• What to work on: Once the line containing "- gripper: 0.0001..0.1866" is found in the entries below, restate it and each following line word for word, stopping after the line containing "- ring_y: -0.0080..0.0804".

• Information supplied:
*****

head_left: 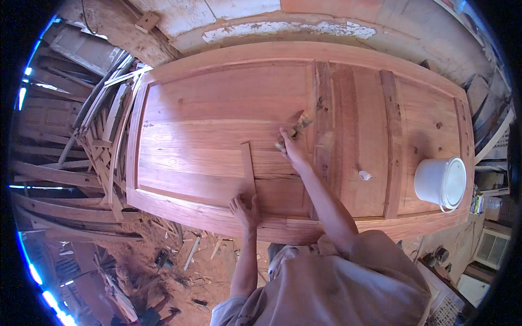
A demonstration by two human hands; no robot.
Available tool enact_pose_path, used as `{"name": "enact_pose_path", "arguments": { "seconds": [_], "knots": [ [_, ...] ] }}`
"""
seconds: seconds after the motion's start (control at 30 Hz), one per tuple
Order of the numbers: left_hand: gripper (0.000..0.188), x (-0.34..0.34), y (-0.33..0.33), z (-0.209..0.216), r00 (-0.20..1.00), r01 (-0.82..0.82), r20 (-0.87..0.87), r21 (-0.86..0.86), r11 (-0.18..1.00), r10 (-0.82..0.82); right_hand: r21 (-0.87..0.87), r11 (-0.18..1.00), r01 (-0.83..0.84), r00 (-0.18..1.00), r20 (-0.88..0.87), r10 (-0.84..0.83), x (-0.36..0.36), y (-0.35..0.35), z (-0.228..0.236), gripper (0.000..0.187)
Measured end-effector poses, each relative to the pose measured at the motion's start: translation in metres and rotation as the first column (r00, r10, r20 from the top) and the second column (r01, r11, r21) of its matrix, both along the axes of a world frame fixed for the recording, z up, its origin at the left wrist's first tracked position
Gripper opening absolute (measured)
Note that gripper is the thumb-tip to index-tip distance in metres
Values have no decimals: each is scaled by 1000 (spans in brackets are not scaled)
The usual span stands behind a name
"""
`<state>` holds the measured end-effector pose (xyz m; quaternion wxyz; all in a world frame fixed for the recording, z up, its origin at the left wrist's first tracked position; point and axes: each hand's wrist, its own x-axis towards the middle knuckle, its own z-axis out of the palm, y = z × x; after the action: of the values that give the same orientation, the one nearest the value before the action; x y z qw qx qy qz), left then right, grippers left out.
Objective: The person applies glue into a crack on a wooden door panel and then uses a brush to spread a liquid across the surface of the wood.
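A large panelled wooden door (217, 103) lies flat in front of me. My right hand (294, 151) is closed round a short-handled tool (302, 123) with a flat, mottled head, a brush or a scraper; I cannot tell which. Its head is over the right part of the large left panel, near the cross rail. At the door's near edge, my left hand (246, 211) has curled fingers at the near end of a thin wooden strip (248, 163), which points away from me across the panel. The fingers partly hide that end.
A white lidded bucket (441, 182) stands on the door's right end. A small white piece (365, 175) lies on the middle panel. Stacked wooden lengths (103, 130) crowd the left side. Sawdust and offcuts cover the floor (147, 244). A wall (244, 30) runs behind the door.
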<state>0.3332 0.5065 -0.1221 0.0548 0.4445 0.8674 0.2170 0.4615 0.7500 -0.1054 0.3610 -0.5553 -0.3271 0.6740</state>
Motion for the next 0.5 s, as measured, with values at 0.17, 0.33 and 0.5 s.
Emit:
{"name": "enact_pose_path", "arguments": {
  "seconds": [0.17,0.33,0.5],
  "knots": [
    [48,-5,1,-19,997,79,20,83,993,-81,-114,986,118,961,-238,-143,-51,68,-28,37],
    [45,-9,0,-12,1000,1,-2,49,999,-1,-127,930,345,815,-450,-364,-80,122,-12,33],
    [44,-5,6,-9,1000,15,-11,28,999,-15,-223,845,486,774,-339,-535,-81,164,-55,34]
  ]
}}
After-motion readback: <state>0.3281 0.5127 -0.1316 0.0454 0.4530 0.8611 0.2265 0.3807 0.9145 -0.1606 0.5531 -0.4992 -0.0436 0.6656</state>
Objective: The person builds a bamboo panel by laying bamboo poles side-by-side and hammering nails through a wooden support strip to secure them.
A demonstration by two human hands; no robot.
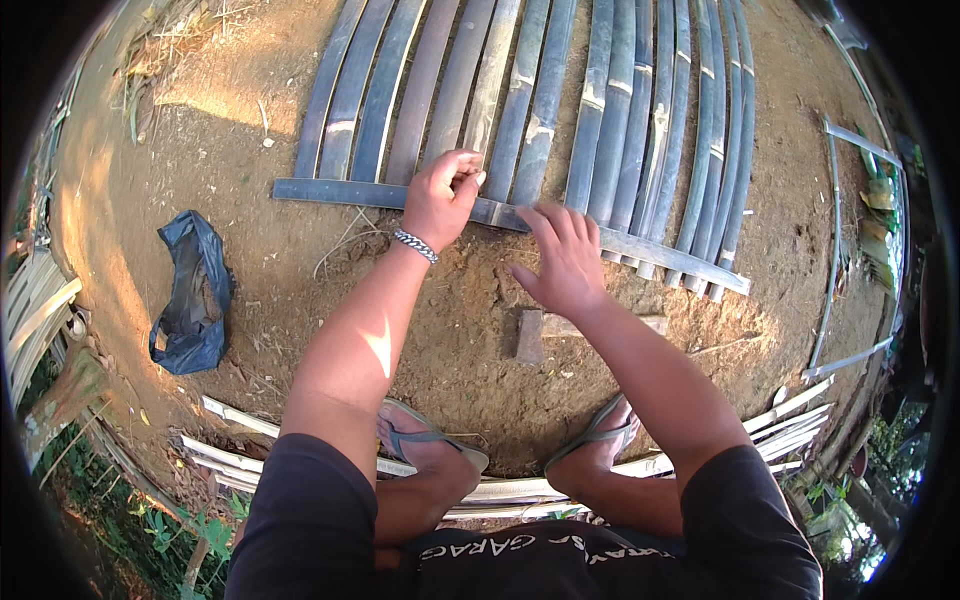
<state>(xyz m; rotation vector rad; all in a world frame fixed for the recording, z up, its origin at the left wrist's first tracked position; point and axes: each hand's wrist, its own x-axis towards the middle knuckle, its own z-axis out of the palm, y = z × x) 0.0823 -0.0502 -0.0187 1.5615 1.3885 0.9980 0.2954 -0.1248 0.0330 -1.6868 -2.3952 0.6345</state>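
Note:
Several long split bamboo slats (pixel 545 110) lie side by side on the soil, running away from me. Across their near ends runs a bamboo crosspiece (pixel 340 192). My left hand (pixel 442 200), with a chain bracelet on its wrist, is closed in a pinch over the crosspiece, left of its middle; what the fingertips hold is too small to make out. To its right, my right hand (pixel 568 262) lies with its fingertips on the crosspiece, fingers stretched out and thumb apart. Below it a hatchet (pixel 531 337) rests on the ground, its wooden handle partly hidden by my right forearm.
A dark plastic bag (pixel 190 345) sits open on the soil at the left. Pale bamboo strips (pixel 500 490) lie behind my sandalled feet. A thin bamboo frame (pixel 836 240) stands out at the right. More split strips (pixel 40 310) are piled at the far left edge.

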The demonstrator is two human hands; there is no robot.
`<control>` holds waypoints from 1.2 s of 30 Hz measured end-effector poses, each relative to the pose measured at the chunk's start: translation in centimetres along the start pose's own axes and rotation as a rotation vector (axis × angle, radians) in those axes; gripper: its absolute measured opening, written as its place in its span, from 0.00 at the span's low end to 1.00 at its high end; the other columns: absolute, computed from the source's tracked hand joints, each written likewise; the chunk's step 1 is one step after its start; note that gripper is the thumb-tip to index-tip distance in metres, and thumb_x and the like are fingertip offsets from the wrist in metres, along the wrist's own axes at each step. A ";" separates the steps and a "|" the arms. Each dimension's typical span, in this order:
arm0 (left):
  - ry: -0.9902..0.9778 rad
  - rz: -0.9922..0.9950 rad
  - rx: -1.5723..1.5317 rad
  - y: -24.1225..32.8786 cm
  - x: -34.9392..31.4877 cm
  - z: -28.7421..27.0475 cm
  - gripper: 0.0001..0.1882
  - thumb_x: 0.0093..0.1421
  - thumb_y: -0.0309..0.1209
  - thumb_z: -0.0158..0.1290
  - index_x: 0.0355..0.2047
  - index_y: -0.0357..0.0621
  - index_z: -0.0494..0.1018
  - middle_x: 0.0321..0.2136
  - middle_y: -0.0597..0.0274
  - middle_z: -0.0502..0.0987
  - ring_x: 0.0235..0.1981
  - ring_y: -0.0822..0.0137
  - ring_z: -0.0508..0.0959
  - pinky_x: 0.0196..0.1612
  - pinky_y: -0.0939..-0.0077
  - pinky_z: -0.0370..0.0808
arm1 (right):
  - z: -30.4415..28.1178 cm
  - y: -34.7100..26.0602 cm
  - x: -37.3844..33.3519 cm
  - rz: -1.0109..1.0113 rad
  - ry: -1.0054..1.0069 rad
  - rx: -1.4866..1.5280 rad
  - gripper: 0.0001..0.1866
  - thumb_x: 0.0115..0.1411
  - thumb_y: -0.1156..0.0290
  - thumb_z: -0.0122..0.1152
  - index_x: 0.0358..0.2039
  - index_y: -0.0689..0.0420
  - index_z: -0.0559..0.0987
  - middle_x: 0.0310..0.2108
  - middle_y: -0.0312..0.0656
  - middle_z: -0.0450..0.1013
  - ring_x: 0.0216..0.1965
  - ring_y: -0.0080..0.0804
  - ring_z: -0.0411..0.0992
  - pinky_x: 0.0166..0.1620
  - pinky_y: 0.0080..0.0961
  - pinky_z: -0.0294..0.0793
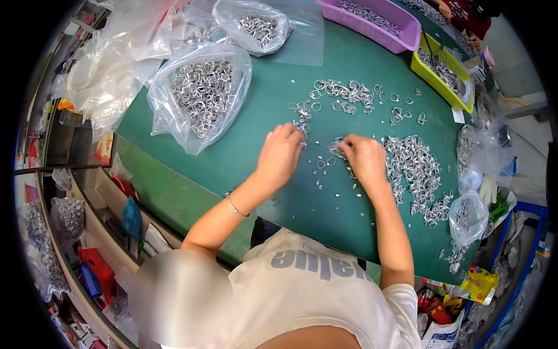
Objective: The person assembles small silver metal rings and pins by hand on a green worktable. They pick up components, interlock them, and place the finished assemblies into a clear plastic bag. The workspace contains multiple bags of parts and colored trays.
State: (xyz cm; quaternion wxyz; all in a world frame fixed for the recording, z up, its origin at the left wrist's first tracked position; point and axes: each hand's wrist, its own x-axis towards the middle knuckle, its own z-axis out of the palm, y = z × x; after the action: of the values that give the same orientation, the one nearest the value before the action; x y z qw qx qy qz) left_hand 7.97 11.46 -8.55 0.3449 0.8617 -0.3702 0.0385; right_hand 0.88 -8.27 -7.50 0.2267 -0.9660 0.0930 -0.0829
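My left hand (281, 152), with a bracelet (233, 205) on its forearm, is closed. Its fingertips touch the lower end of a strand of silver rings (303, 109), and what they hold is hidden. To the right, my right hand (366, 158) is closed on a blurred small cluster of silver rings (335, 146). Between the hands lie a few loose rings (325, 163) and small metal bits (318, 184). A large heap of rings (415, 168) spreads just right of my right hand, and a smaller pile (346, 93) lies beyond both hands.
Clear plastic bags of rings (200, 99) stand at the back left of the green table (267, 87). A purple basket (372, 26) and a yellow-green basket (444, 72) hold more rings. Another bag (468, 216) sits at the right edge. A co-worker's hand (445, 11) shows at the far right.
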 end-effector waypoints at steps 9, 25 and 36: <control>-0.234 -0.702 -1.396 0.0 -0.7 -1.3 0.10 0.60 0.20 0.45 0.41 0.36 0.70 0.30 0.63 0.76 0.24 0.78 0.68 0.26 0.86 0.66 | -3.7 3.9 -1.6 0.280 0.093 -0.156 0.09 0.53 0.65 0.62 0.24 0.58 0.77 0.17 0.45 0.73 0.21 0.44 0.72 0.25 0.37 0.69; -0.219 -0.362 -0.701 2.2 -2.9 -0.7 0.13 0.52 0.18 0.52 0.40 0.38 0.73 0.28 0.62 0.69 0.30 0.69 0.72 0.32 0.76 0.70 | -2.1 1.2 -2.6 0.297 -0.239 1.095 0.05 0.56 0.76 0.58 0.33 0.59 0.73 0.23 0.33 0.70 0.20 0.16 0.62 0.20 0.15 0.59; -0.254 -0.046 -0.322 2.9 -0.9 1.8 0.08 0.52 0.22 0.55 0.34 0.39 0.73 0.30 0.60 0.66 0.34 0.64 0.70 0.34 0.73 0.70 | -3.6 3.0 -4.9 0.393 -0.037 0.919 0.19 0.60 0.66 0.57 0.13 0.58 0.69 0.12 0.28 0.60 0.16 0.13 0.57 0.19 0.15 0.52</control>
State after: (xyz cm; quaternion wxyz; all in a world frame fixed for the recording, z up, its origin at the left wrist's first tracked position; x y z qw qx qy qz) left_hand 5.07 9.48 -8.61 0.4294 0.8018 -0.3921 -0.1379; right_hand -4.99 -11.37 -6.30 0.6419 -0.7316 0.2231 -0.0541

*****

• Solved problem:
  - gripper: 0.0001..0.1866
  - thumb_x: 0.0115..0.1411
  - thumb_y: -0.1156..0.0290
  - thumb_z: -0.0122..0.1152
  - index_x: 0.0358..0.2039
  - index_y: -0.0689..0.0420
  - index_z: -0.0559..0.0987
  - middle_x: 0.0310..0.2108
  - middle_y: -0.0312..0.0656
  - middle_z: -0.0450..0.1013
  - ring_x: 0.0216..0.1965
  - ring_y: -0.0080..0.0804

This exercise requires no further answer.